Sebagai akademisi yang bergerak dalam bidang bahasa dan sastra, saya memandang bahwa diplomasi pendidikan adalah fondasi yang lebih kokoh dibandingkan diplomasi yang semata berbasis kepentingan jangka pendek. Hubungan yang dibangun melalui pertukaran ilmu akan melahirkan saling pengertian yang lebih mendalam dan berkelanjutan. Dalam jangka panjang, kerja sama di bidang linguistik dan kebudayaan akan memperkuat posisi kedua negara dalam membangun peradaban yang berakar pada nilai ilmu pengetahuan.
Hubungan Indonesia dan Iran pada era kepemimpinan Ali Khamenei memperlihatkan bahwa meskipun terdapat perbedaan sistem politik dan dinamika regional, dialog tetap dapat dibangun di atas prinsip saling menghormati. Tantangan globalisasi dan perkembangan teknologi informasi menuntut negara negara untuk memperkuat kapasitas intelektual generasi mudanya. Di sinilah pentingnya memperluas jejaring akademik dan memperdalam kerja sama riset lintas negara.

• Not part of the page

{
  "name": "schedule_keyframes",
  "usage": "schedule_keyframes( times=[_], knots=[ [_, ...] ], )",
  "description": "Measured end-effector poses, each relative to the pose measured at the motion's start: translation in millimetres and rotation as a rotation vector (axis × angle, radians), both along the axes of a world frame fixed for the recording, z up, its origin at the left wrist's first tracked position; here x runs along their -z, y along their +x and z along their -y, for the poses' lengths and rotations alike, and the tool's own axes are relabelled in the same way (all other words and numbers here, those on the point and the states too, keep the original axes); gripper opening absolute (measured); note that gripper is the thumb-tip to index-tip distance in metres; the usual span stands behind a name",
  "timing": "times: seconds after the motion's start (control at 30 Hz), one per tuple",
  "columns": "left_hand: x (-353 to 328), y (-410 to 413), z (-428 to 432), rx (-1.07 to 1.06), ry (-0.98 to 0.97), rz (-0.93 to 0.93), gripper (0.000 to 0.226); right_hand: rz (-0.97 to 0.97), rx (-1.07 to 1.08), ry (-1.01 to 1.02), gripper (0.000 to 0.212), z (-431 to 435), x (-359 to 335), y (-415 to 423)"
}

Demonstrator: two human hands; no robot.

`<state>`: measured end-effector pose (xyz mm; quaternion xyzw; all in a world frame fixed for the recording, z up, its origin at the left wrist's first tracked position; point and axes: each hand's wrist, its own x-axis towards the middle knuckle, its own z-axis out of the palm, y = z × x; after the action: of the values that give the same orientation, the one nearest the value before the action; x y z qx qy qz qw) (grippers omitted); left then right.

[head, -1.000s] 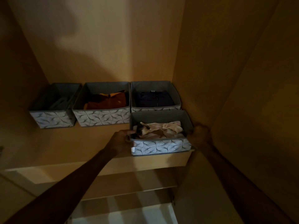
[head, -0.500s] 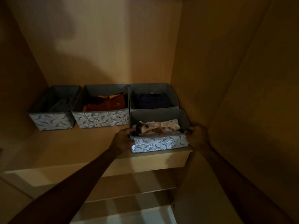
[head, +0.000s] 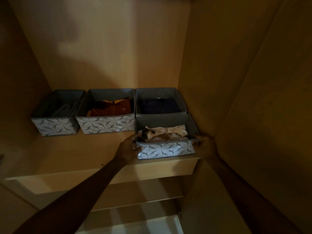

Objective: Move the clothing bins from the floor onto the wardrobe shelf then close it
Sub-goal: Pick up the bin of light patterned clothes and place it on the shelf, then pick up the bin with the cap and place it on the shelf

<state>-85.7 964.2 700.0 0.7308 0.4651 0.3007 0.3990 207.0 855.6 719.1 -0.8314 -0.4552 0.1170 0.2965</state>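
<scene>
Dim in here: our left hand [head: 128, 148] curls its fingers round the front left corner of the bin [head: 166, 149], while our right hand [head: 205, 143], lost in shadow, sits at its right end, grip unreadable. The bin rests at the front right corner of the shelf [head: 76, 149], patterned face toward us, long axis unclear.

Wardrobe shelf [head: 67, 152]: left bin [head: 54, 126], middle bin [head: 106, 124], right bin [head: 157, 93] in back row; front bin [head: 166, 149] (cream clothes [head: 168, 132]) touching right bin.
</scene>
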Motion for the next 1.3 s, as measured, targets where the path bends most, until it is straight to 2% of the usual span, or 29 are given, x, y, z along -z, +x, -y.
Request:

Pada akhirnya, refleksi atas hubungan Indonesia dan Iran hendaknya tidak berhenti pada dimensi politik semata. Ia harus diperluas ke ranah pendidikan, linguistik, dan kebudayaan sebagai pilar utama diplomasi yang berkelanjutan. Ketika universitas, peneliti, dan pendidik dari kedua negara saling berkolaborasi, maka hubungan bilateral akan bertumbuh secara organik dan tidak bergantung pada figur tertentu. Di atas fondasi ilmu pengetahuan dan bahasa sebagai medium peradaban, masa depan hubungan Indonesia dan Iran dapat terus dirawat dalam semangat persahabatan dan kemajuan bersama.